## Information provided
»»
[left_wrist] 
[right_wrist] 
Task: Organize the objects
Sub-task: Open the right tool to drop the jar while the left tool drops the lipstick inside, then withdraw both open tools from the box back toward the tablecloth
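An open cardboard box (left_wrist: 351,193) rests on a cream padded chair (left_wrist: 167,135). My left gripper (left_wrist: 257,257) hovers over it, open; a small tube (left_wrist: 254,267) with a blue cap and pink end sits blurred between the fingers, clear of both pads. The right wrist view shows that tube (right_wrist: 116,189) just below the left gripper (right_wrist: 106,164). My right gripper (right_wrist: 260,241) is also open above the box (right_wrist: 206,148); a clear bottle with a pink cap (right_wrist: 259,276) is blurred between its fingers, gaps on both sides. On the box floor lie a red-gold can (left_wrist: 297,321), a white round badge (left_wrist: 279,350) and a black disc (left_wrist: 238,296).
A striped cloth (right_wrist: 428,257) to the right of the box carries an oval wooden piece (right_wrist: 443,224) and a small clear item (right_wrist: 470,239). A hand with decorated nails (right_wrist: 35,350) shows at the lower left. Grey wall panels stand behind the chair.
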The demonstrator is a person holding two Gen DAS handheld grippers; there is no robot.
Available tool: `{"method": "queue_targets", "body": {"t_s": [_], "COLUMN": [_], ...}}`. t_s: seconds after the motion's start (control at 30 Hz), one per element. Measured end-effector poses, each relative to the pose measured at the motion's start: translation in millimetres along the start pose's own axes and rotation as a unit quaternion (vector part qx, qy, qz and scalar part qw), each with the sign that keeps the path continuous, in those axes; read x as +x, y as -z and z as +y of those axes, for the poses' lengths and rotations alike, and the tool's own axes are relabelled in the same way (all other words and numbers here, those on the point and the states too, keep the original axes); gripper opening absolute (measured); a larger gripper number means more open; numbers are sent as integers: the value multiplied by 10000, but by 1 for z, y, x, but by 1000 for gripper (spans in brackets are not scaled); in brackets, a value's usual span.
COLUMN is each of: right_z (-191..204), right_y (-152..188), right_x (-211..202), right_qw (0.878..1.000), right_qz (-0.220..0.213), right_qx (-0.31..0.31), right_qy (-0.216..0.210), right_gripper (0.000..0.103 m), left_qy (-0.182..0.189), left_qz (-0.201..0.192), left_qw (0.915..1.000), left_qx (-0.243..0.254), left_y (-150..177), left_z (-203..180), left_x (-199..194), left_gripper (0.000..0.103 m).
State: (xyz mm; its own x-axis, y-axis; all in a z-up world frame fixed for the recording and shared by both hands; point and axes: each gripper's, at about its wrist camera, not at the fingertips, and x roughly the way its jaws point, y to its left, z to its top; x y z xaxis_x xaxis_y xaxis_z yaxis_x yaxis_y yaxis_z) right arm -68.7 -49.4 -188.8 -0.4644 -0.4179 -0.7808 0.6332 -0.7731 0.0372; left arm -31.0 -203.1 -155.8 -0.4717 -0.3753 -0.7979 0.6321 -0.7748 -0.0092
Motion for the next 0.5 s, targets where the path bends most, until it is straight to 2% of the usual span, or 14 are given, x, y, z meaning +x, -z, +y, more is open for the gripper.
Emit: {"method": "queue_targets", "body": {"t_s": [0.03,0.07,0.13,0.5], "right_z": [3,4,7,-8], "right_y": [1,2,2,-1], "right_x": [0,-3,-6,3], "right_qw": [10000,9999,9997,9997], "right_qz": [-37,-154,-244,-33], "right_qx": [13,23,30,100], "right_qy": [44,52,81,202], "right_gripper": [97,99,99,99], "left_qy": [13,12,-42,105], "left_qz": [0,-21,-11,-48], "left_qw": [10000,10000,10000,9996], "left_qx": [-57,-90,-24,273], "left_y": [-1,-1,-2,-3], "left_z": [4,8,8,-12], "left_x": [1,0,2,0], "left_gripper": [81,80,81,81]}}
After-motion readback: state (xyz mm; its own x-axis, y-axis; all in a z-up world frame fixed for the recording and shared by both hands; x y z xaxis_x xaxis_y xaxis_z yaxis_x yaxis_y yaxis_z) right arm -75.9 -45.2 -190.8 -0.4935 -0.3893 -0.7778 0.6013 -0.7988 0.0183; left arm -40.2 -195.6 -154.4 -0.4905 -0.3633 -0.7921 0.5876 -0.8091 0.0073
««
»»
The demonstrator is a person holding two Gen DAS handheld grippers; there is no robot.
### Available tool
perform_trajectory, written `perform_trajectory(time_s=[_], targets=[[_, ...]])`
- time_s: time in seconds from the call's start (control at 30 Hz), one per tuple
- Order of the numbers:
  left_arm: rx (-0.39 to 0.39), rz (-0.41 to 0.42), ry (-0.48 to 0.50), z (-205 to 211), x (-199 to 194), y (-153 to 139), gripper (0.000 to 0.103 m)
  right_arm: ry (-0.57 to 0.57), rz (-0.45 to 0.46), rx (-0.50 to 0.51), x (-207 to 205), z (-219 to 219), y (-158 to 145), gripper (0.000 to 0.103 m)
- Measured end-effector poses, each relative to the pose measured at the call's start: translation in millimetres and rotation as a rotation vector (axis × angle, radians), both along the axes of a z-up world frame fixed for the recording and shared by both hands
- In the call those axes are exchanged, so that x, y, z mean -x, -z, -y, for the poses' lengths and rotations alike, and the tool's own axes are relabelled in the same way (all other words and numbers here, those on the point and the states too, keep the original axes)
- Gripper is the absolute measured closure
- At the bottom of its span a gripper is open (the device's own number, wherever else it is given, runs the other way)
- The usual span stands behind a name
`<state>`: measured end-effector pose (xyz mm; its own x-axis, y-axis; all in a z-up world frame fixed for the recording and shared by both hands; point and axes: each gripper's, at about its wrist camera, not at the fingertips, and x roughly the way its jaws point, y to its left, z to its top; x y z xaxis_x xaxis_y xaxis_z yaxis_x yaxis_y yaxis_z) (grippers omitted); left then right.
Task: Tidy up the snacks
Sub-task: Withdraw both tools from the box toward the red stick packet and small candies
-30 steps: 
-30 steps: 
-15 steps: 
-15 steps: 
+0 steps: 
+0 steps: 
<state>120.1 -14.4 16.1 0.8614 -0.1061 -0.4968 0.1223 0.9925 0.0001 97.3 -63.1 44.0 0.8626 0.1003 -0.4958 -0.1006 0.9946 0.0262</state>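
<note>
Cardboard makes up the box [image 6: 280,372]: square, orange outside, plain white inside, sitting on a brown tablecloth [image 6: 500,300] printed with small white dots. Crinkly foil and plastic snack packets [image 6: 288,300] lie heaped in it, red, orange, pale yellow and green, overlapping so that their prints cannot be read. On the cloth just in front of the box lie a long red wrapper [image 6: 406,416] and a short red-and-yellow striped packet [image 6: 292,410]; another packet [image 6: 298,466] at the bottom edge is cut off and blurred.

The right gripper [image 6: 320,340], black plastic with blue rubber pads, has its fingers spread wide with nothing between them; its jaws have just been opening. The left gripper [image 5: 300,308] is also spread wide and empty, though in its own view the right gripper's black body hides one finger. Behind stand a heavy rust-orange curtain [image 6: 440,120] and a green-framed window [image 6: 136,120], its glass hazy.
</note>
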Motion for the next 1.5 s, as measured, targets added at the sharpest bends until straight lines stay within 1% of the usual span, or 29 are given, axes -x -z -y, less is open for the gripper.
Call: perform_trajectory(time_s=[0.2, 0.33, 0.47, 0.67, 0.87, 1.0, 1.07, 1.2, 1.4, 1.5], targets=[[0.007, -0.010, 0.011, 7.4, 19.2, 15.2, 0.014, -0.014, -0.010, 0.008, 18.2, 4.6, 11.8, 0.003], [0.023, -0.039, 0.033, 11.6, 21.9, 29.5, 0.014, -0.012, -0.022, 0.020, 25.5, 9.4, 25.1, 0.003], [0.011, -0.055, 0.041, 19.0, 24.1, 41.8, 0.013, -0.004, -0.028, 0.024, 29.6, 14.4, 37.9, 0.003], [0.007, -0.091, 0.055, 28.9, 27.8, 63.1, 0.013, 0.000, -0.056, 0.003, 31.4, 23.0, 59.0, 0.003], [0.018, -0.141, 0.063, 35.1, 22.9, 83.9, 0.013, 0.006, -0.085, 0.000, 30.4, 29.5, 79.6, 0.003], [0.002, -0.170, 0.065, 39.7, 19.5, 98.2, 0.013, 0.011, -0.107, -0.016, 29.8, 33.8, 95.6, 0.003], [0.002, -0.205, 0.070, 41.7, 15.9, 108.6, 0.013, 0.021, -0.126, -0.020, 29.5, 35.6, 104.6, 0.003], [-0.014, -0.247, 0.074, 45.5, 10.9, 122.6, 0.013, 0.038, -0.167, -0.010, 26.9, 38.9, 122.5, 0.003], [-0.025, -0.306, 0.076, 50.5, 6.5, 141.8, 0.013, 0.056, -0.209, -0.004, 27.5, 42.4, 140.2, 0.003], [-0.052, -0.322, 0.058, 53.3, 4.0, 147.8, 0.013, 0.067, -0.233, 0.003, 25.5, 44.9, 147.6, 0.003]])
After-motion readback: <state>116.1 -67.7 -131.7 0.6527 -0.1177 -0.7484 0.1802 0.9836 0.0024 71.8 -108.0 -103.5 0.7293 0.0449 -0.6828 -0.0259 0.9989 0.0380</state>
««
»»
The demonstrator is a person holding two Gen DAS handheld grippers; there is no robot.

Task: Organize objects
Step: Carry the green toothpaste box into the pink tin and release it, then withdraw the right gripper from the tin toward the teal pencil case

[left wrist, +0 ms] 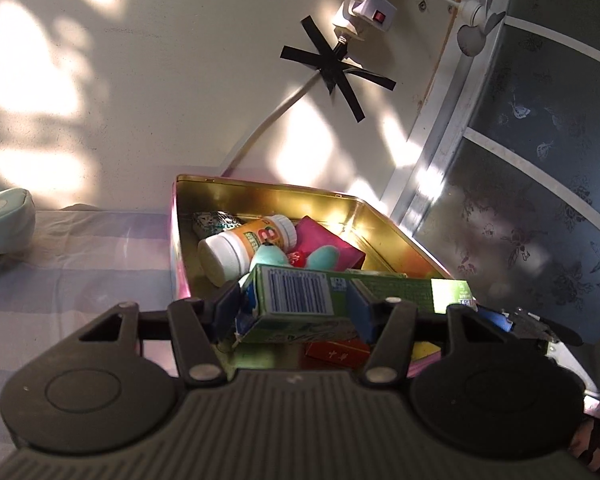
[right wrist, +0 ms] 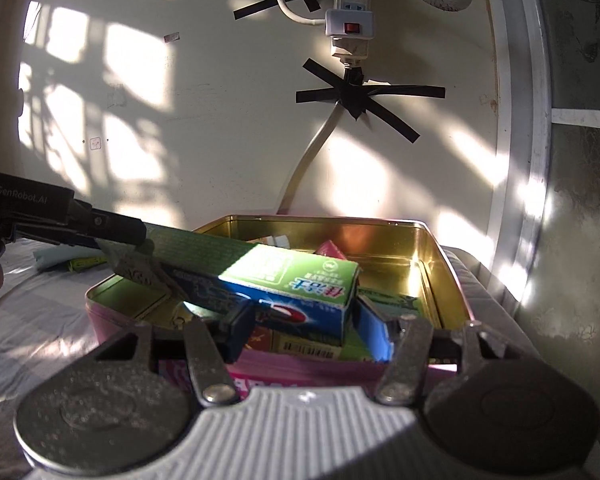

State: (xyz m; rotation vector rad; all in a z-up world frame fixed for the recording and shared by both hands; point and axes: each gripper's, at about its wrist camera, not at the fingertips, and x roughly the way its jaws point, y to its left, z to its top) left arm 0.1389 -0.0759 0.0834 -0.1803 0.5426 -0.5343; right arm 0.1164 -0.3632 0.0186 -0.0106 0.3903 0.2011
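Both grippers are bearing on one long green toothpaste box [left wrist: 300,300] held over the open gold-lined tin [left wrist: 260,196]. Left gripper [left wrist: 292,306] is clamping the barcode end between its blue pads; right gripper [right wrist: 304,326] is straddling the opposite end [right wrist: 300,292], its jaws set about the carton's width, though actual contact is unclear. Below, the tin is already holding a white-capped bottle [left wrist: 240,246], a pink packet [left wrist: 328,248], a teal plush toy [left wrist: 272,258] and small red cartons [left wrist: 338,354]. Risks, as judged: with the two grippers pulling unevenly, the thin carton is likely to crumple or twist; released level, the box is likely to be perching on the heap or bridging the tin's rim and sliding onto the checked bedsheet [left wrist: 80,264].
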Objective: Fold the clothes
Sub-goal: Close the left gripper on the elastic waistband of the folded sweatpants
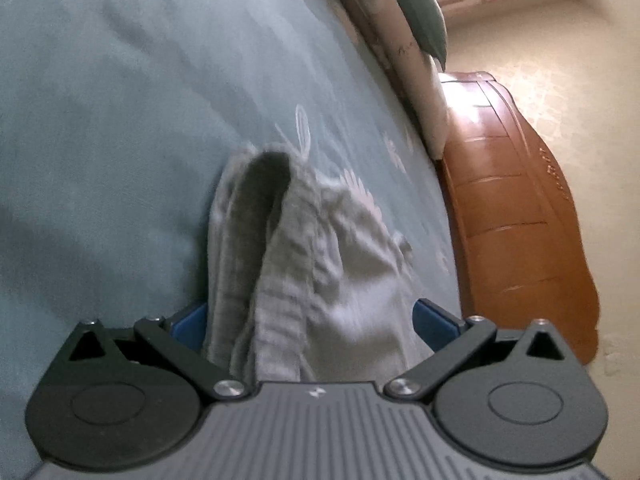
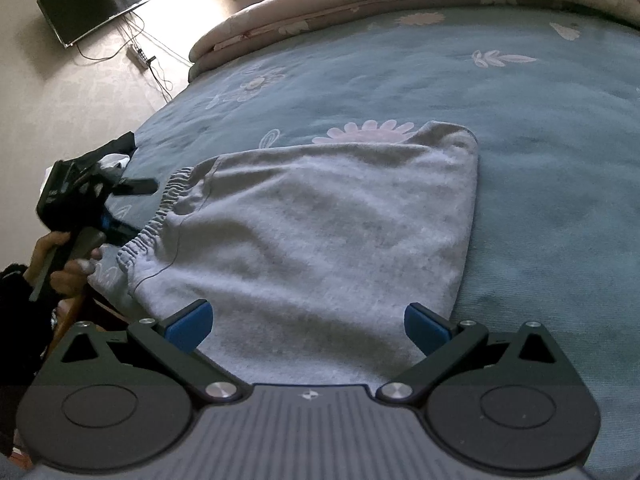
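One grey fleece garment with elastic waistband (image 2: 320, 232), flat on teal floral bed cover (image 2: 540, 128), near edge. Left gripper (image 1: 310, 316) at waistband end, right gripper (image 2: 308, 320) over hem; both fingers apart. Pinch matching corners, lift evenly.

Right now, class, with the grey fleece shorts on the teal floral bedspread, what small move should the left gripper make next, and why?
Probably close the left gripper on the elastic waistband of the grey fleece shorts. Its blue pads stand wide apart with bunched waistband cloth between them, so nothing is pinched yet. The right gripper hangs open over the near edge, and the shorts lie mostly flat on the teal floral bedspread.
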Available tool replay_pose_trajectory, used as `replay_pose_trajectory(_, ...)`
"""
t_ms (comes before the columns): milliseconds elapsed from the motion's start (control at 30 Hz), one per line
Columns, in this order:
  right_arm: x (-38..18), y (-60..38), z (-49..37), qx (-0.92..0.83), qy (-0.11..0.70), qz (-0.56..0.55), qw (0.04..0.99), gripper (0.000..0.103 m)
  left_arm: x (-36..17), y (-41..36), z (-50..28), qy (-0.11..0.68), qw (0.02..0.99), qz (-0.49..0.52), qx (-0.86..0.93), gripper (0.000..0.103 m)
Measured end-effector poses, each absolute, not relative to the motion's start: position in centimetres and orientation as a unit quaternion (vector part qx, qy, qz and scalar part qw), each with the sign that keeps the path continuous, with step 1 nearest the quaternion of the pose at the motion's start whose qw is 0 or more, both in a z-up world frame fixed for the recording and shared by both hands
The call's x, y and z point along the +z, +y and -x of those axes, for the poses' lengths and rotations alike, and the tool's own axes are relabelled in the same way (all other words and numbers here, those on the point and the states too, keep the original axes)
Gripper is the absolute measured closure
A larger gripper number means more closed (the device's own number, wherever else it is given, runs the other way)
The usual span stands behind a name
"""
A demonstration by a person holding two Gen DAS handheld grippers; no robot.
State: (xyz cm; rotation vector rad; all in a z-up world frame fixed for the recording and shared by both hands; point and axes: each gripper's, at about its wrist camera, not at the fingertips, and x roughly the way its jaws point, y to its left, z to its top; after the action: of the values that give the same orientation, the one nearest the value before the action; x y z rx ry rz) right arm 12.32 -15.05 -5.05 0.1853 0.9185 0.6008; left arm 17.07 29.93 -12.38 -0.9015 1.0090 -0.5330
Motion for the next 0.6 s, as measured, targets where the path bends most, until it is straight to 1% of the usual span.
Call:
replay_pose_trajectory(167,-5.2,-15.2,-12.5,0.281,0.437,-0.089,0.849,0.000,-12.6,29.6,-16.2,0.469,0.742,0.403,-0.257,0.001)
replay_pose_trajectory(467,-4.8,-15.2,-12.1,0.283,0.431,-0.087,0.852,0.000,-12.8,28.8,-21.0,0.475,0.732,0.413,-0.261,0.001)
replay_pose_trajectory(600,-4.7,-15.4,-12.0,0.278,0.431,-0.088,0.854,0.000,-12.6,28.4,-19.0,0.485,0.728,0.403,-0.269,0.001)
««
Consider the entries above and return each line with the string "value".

## Exercise answer
Available tool: `{"method": "queue_targets", "body": {"t_s": [_], "COLUMN": [_], ...}}`. t_s: seconds after the motion's start (control at 30 Hz), one per element. Measured end-effector poses, each relative to the pose measured at the motion's start: translation in millimetres along the start pose's own axes and rotation as a unit quaternion (vector part qx, qy, qz and scalar part qw), each with the sign that keeps the path continuous, in those axes; read x as +x, y as -z and z as +y of those axes, for the poses' lengths and rotations alike, and the tool's own axes are relabelled in the same way (all other words and numbers here, those on the point and the states too, keep the original axes); gripper opening absolute (measured); a larger gripper number means more open; numbers are sent as integers: the value multiplied by 10000, but by 1 for z, y, x, but by 1000 for gripper (spans in brackets are not scaled); in brackets, a value's usual span.
State: (xyz cm; rotation vector rad; all in a z-up world frame fixed for the recording and shared by both hands; point and axes: each gripper's, at about its wrist camera, not at the fingertips, and x roughly the way its jaws point, y to its left, z to its top; after the action: of the values that give the same orientation, the one nearest the value before the action; x y z rx ry rz) right arm 12.32 -15.05 -5.05 0.1853 0.9185 0.6008; left arm 17.07 29.93 -12.38 -0.9015 1.0090 -0.5330

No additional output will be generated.